=== Task statement ===
Across the data below, count every line where the string "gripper" appears. Answer with the number alone.

*** Opening of Data ***

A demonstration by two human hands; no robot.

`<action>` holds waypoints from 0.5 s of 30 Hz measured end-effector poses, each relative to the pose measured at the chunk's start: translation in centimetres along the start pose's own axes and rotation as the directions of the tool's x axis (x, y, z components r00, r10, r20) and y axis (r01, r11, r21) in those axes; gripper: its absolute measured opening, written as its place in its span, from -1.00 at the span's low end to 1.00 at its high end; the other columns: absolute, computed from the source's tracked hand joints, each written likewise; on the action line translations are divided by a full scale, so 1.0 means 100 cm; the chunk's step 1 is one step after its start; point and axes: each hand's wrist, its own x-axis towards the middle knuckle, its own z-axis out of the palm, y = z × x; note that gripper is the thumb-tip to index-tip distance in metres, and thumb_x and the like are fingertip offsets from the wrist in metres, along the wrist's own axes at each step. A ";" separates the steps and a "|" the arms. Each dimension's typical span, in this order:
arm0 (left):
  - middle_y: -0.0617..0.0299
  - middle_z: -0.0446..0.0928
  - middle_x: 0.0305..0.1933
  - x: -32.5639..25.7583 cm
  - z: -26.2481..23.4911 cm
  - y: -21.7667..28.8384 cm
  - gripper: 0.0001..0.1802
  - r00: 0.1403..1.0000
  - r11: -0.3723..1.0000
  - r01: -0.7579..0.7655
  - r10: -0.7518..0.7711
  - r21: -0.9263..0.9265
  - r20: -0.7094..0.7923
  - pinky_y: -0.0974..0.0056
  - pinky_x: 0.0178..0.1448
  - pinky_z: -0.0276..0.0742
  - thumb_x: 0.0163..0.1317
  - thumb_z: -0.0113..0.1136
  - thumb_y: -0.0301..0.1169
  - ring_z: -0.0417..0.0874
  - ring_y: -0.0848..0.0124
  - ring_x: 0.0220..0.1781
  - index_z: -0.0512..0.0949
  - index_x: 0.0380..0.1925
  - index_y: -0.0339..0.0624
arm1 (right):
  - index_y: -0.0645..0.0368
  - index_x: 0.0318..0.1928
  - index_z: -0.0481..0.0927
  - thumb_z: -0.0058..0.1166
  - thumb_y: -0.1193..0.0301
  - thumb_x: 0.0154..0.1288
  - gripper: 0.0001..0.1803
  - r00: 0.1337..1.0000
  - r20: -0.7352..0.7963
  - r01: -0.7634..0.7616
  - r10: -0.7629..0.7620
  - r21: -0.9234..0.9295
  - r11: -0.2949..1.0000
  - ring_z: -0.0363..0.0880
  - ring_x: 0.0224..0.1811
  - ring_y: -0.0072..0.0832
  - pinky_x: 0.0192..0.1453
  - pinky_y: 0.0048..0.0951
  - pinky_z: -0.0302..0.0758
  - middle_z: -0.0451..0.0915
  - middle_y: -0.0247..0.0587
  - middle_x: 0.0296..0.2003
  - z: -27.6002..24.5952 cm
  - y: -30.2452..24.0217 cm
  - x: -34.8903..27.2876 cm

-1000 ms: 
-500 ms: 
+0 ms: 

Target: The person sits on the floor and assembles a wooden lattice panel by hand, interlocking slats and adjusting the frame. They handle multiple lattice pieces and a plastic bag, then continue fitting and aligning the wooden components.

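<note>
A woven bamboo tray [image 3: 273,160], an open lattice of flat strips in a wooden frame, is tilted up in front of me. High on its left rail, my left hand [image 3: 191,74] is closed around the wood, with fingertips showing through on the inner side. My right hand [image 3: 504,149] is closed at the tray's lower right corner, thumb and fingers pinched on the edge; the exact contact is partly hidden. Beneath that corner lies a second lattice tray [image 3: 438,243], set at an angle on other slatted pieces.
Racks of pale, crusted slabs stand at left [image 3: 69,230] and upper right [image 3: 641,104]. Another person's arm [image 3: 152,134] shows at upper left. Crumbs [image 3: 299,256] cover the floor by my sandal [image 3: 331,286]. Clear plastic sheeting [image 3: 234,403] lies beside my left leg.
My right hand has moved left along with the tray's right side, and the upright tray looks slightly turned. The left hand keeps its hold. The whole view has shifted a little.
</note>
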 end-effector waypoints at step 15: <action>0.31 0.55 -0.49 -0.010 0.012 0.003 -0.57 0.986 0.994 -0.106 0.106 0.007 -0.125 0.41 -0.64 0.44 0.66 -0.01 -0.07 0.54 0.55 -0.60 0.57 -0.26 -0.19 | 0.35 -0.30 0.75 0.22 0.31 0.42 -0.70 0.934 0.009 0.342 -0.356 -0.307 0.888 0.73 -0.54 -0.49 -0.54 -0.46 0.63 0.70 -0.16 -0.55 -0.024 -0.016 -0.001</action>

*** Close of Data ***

=== Problem solution ===
3